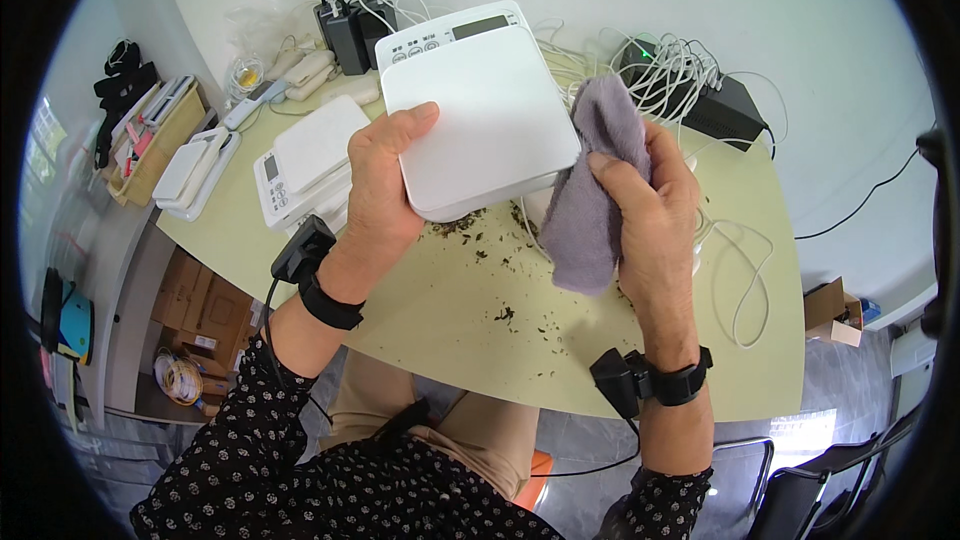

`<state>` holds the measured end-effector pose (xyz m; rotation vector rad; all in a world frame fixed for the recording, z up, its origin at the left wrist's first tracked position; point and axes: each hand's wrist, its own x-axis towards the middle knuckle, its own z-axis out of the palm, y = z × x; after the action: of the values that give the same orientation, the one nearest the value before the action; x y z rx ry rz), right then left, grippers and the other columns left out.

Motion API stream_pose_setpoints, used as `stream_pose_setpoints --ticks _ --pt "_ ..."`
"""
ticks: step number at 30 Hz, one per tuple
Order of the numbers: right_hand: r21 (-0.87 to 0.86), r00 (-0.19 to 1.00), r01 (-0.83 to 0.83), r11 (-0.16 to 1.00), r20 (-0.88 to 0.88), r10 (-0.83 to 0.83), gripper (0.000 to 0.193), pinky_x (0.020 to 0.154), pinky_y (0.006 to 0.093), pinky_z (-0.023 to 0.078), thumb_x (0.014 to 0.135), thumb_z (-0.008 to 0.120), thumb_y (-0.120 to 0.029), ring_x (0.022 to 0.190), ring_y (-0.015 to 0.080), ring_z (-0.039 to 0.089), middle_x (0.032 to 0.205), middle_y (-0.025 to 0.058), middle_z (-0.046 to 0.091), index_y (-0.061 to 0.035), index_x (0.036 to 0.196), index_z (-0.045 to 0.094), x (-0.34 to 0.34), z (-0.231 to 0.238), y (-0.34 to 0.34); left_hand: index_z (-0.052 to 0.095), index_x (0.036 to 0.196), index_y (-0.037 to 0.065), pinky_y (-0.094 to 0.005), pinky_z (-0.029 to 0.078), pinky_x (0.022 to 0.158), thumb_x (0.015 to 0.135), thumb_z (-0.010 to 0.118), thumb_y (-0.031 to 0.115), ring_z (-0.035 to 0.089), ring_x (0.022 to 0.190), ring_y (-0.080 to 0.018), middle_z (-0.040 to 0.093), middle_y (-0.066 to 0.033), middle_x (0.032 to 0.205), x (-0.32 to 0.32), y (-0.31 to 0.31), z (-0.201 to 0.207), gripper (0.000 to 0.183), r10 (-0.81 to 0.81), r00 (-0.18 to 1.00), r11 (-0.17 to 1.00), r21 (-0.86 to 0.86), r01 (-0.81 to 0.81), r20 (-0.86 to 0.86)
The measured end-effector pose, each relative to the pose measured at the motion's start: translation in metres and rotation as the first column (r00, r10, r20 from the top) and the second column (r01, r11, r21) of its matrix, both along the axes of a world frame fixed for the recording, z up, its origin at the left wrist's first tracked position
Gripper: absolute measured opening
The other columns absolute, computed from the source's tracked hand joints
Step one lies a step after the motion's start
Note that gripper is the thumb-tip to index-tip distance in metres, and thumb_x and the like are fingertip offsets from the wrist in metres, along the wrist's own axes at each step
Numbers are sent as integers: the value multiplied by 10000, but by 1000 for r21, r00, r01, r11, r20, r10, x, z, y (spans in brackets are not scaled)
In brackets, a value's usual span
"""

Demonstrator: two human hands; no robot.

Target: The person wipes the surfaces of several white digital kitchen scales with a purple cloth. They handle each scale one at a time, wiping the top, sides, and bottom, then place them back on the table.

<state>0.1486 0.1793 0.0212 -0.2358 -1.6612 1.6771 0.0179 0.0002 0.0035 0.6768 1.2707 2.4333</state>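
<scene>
Up off the table, tilted, is a white digital scale [485, 125] with a small dark display along its far edge. My left hand [385, 165] grips it by the left side, thumb lying on the flat top and fingers out of sight beneath. A grey-purple cloth [590, 215] hangs from my right hand [650, 210], pinched between thumb and fingers. The cloth touches the scale's right edge. Dark dry flakes, like loose tea leaves [505, 315], are scattered over the pale green tabletop [420, 310] below.
More white scales [310, 165] sit on the left of the table, one [197, 170] at its edge. Tangled white cables [660, 75] and a black box [725, 112] lie at the back right. Black adapters [350, 35] stand at the back. A loose white cord [760, 290] curls at right.
</scene>
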Motion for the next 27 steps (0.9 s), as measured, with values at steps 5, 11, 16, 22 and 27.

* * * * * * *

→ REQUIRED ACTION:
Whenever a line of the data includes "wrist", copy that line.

→ SOLUTION BELOW:
`<state>` holds the measured end-effector pose (xyz m; rotation vector rad; all in a world frame fixed for the recording, z up, its origin at the left wrist's first tracked position; point and axes: each hand's wrist, its own x-axis towards the middle knuckle, its own z-axis out of the palm, y = z × x; after the action: of the values that give the same orientation, the one nearest the value before the action; x y z rx ry rz), right then left, grippers and the other columns left out.
The measured end-effector pose, each relative to the pose measured at the motion's start: translation in metres and rotation as the first column (r00, r10, r20 from the top) and the second column (r01, r11, r21) of its matrix, both along the axes of a world frame fixed for the recording, z up, its origin at the left wrist's first tracked position
Note that gripper is the thumb-tip to index-tip distance in metres, and thumb_x and the like are fingertip offsets from the wrist in metres, along the wrist's own axes at each step

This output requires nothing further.